What you have to do: Return only the lines of the data below from the line with "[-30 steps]" up to and including the line with "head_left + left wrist", exactly as written, with the pictures omitted.

Start of Source material

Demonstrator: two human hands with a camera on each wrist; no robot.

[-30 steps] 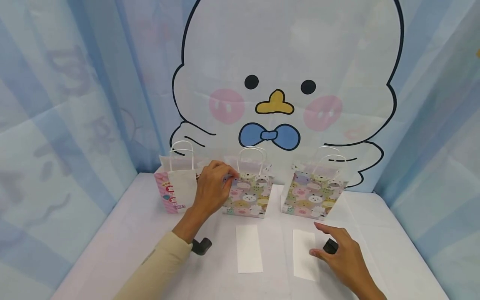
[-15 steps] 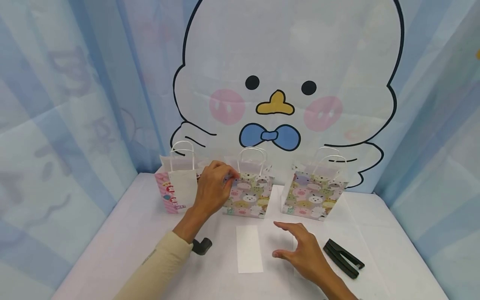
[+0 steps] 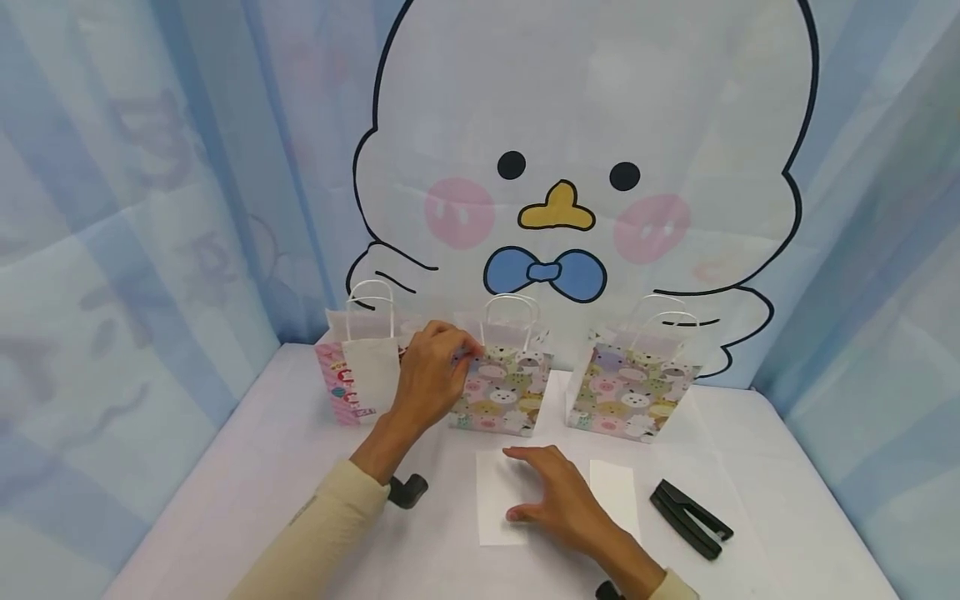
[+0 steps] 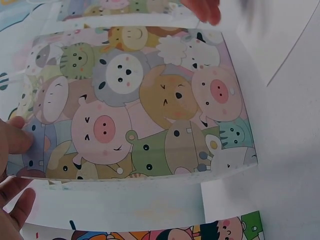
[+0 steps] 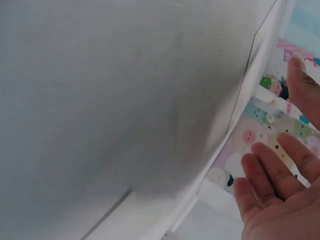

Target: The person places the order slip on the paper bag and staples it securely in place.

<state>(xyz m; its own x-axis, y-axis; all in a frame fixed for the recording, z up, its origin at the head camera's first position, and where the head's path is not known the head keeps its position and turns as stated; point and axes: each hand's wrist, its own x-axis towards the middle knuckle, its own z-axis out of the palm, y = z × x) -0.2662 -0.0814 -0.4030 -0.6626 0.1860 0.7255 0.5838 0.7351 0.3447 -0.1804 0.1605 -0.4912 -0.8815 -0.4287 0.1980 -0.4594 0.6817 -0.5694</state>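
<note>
My left hand (image 3: 433, 377) pinches the upper left edge of the middle paper bag (image 3: 501, 392), which is printed with cartoon animals. In the left wrist view the thumb (image 4: 19, 140) lies on the front of this bag (image 4: 170, 140), with fingertips beside and below its edge. My right hand (image 3: 561, 500) is over a white paper slip (image 3: 489, 508) on the table, thumb and fingers spread apart, holding nothing. A second white slip (image 3: 615, 492) lies right of it, partly behind the hand.
A pink bag (image 3: 341, 387) with a white slip (image 3: 377, 379) on its front stands left, partly behind my left hand. Another animal-print bag (image 3: 632, 396) stands right. A black stapler (image 3: 688, 521) lies at right on the white table (image 3: 757, 492). A printed curtain (image 3: 562, 100) hangs behind.
My right hand has moved left, away from the stapler, across the right slip to the middle slip. The stapler is now fully visible. My left hand has stayed at the middle bag.
</note>
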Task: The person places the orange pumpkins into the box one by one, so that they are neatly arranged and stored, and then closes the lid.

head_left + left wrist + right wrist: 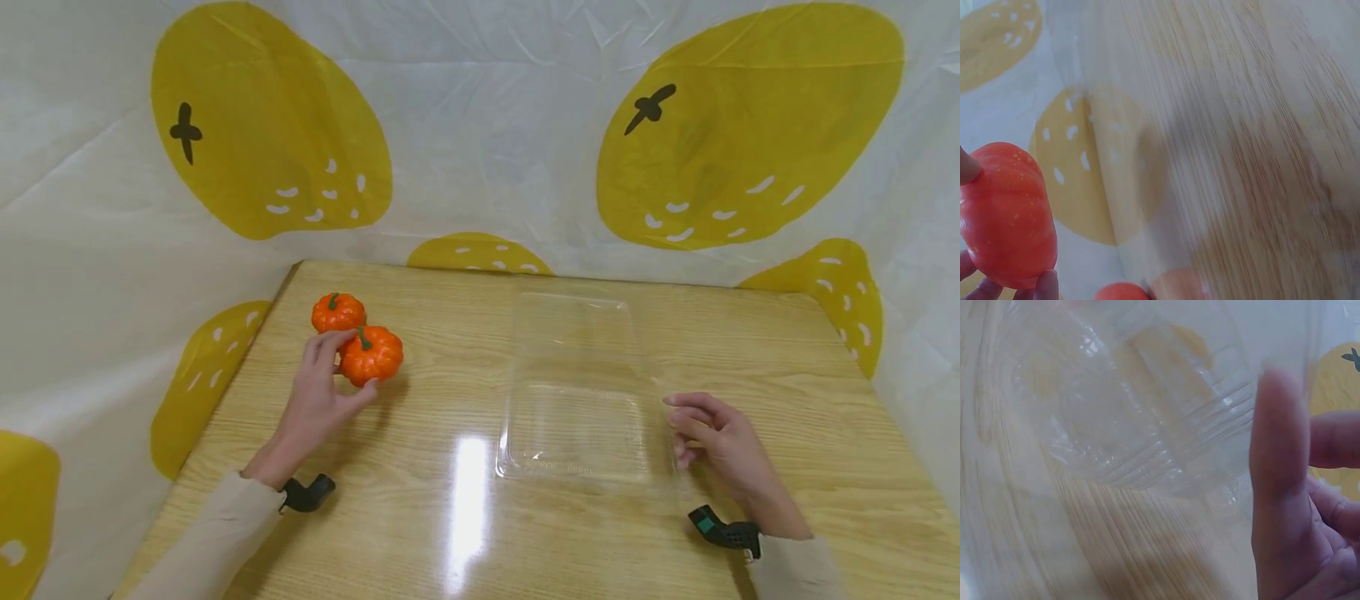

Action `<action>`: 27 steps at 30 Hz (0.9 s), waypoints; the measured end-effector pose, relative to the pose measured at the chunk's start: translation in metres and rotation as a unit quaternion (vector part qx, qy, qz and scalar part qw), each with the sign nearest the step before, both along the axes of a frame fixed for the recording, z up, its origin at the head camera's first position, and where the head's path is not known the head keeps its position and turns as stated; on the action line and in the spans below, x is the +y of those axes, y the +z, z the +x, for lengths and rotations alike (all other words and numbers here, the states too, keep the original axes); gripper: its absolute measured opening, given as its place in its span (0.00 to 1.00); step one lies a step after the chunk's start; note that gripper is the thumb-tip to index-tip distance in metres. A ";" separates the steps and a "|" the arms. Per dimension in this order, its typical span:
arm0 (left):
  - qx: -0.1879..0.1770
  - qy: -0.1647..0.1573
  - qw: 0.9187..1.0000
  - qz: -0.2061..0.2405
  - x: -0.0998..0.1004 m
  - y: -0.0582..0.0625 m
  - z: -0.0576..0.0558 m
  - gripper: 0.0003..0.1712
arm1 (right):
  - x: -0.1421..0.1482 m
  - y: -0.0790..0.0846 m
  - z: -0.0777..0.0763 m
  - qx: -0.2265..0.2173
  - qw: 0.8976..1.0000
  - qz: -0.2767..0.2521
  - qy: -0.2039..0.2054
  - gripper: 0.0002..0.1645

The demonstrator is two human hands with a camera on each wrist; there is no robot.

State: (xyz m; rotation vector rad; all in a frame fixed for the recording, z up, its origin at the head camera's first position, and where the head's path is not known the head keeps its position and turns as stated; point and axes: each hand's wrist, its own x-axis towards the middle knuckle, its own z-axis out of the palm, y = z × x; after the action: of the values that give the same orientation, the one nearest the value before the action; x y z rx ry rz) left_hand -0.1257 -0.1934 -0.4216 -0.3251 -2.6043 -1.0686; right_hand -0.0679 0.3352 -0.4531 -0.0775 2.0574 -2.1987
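Note:
My left hand [322, 383] grips a small orange toy pumpkin [372, 357] with a green stem, fingers at its far side and thumb at the near side. Seen from the left wrist, the fingertips wrap the edges of this pumpkin [1010, 215] above the table. Just behind it lies a second orange pumpkin [337, 312], partly overlapped in the head view. A clear plastic clamshell container [577, 429] lies with its lid [573, 325] laid back. My right hand [720, 446] pinches the container's right rim, thumb [1280, 437] on one side and curled fingers on the other.
The wooden table [442, 308] has a bright light reflection near its front. A white cloth [487, 142] printed with yellow fruit hangs behind the table and along both sides. Each wrist wears a black camera band [307, 493].

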 end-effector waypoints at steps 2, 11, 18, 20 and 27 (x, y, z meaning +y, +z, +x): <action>0.003 -0.006 1.000 -0.001 0.003 0.001 0.000 0.41 | -0.006 0.000 0.000 0.003 1.000 -0.008 0.003 0.13; 0.000 -0.038 0.999 -0.002 0.019 0.007 0.003 0.41 | -0.034 0.000 -0.004 -0.001 1.000 -0.001 0.020 0.10; -0.005 -0.075 0.997 -0.009 0.034 0.014 0.011 0.44 | -0.055 0.001 -0.006 -0.020 0.999 0.007 0.026 0.09; -0.003 -0.086 0.996 -0.010 0.038 0.015 0.013 0.44 | -0.060 0.000 -0.007 -0.019 0.999 0.001 0.029 0.08; -0.017 -0.123 0.992 -0.014 0.051 0.019 0.018 0.43 | -0.073 -0.003 -0.010 -0.017 0.999 -0.004 0.035 0.08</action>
State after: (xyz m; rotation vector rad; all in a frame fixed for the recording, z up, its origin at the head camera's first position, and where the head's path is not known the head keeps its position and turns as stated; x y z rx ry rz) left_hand -0.1079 -0.1427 -0.4027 -0.6535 -2.6623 -1.1226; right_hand -0.0776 0.2625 -0.4565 -0.1093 1.9983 -2.1518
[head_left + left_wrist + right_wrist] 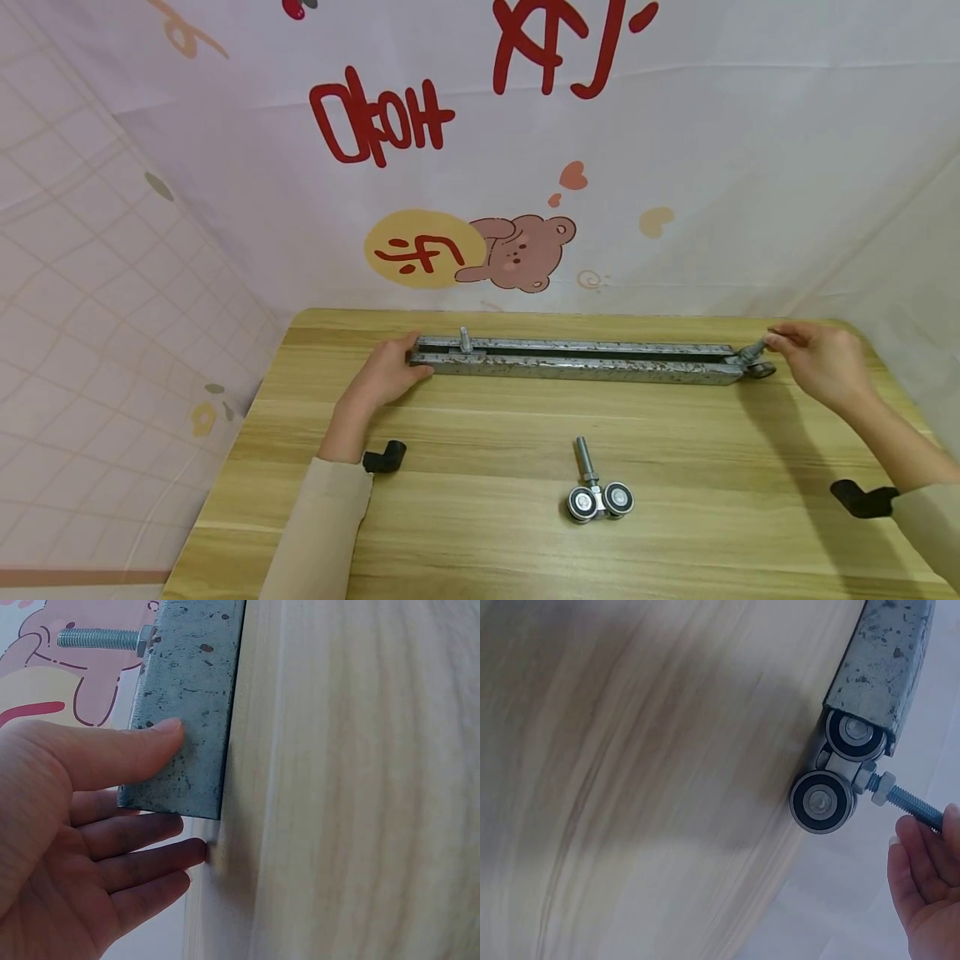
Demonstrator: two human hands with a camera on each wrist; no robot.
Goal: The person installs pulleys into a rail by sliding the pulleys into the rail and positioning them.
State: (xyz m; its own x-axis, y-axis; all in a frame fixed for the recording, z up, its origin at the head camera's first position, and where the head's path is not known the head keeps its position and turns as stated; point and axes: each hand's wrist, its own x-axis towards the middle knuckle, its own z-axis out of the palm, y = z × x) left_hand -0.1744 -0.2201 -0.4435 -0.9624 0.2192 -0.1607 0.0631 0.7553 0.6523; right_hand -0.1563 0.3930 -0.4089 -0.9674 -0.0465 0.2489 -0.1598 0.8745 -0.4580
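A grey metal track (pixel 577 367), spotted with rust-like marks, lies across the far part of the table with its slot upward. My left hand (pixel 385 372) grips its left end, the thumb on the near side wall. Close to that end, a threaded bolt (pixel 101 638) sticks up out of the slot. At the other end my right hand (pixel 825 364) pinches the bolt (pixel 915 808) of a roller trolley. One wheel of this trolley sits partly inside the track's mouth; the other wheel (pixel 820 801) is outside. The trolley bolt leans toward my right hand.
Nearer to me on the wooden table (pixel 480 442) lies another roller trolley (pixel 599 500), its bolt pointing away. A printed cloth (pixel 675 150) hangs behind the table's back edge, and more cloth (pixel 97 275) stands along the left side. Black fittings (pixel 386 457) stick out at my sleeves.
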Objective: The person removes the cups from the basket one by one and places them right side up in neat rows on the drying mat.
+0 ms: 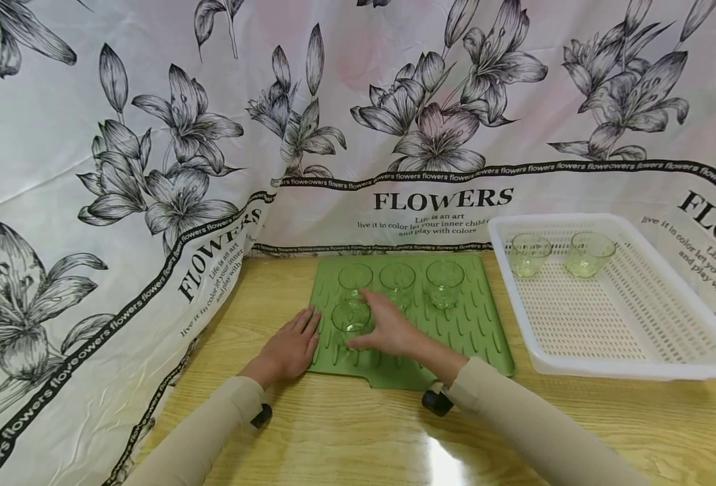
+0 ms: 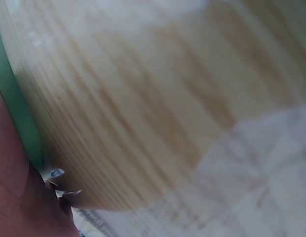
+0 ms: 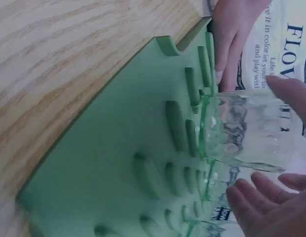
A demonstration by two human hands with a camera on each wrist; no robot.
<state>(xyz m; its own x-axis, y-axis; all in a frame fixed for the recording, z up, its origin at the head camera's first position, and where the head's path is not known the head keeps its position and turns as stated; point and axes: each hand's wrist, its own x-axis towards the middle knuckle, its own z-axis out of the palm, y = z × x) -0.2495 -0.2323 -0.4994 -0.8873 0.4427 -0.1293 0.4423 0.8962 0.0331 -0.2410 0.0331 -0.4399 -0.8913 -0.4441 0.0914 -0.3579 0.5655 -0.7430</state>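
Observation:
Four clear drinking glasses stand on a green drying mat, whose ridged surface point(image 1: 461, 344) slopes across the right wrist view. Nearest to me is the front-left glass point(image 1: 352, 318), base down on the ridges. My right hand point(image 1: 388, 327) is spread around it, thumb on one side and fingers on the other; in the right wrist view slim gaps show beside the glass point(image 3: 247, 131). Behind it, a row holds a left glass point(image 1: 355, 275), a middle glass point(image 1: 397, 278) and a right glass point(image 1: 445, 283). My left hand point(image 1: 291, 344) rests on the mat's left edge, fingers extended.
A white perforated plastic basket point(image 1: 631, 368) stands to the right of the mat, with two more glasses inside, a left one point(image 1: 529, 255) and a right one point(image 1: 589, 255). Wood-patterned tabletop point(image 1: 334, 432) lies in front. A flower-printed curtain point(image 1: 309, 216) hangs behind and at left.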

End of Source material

Result:
[-30 steps] 
[-15 steps] 
[+0 steps] 
[+0 steps] 
[+0 steps] 

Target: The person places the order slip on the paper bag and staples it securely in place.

<state>(xyz m; its own x-axis, y-axis; all in a frame fixed for the recording, z up, its origin at the head camera's first position, and where the head's path is not known the head keeps its position and turns as stated; point and axes: each hand's wrist, its own x-axis towards the middle knuckle, its own z-axis out of the palm, y = z × x) -0.2662 -0.0814 -0.4030 -0.6626 0.1860 0.7255 0.5838 0.7351 0.3447 -0.1804 0.1605 -0.4912 -0.8815 -0.4287 0.1980 -0.4594 0.6817 -0.5694</state>
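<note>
My left hand (image 3: 433, 377) pinches the upper left edge of the middle paper bag (image 3: 501, 392), which is printed with cartoon animals. In the left wrist view the thumb (image 4: 19, 140) lies on the front of this bag (image 4: 170, 140), with fingertips beside and below its edge. My right hand (image 3: 561, 500) is over a white paper slip (image 3: 489, 508) on the table, thumb and fingers spread apart, holding nothing. A second white slip (image 3: 615, 492) lies right of it, partly behind the hand.
A pink bag (image 3: 341, 387) with a white slip (image 3: 377, 379) on its front stands left, partly behind my left hand. Another animal-print bag (image 3: 632, 396) stands right. A black stapler (image 3: 688, 521) lies at right on the white table (image 3: 757, 492). A printed curtain (image 3: 562, 100) hangs behind.
My right hand has moved left, away from the stapler, across the right slip to the middle slip. The stapler is now fully visible. My left hand has stayed at the middle bag.
</note>
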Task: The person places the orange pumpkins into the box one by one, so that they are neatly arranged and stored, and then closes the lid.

head_left + left wrist + right wrist: 

This answer requires nothing else.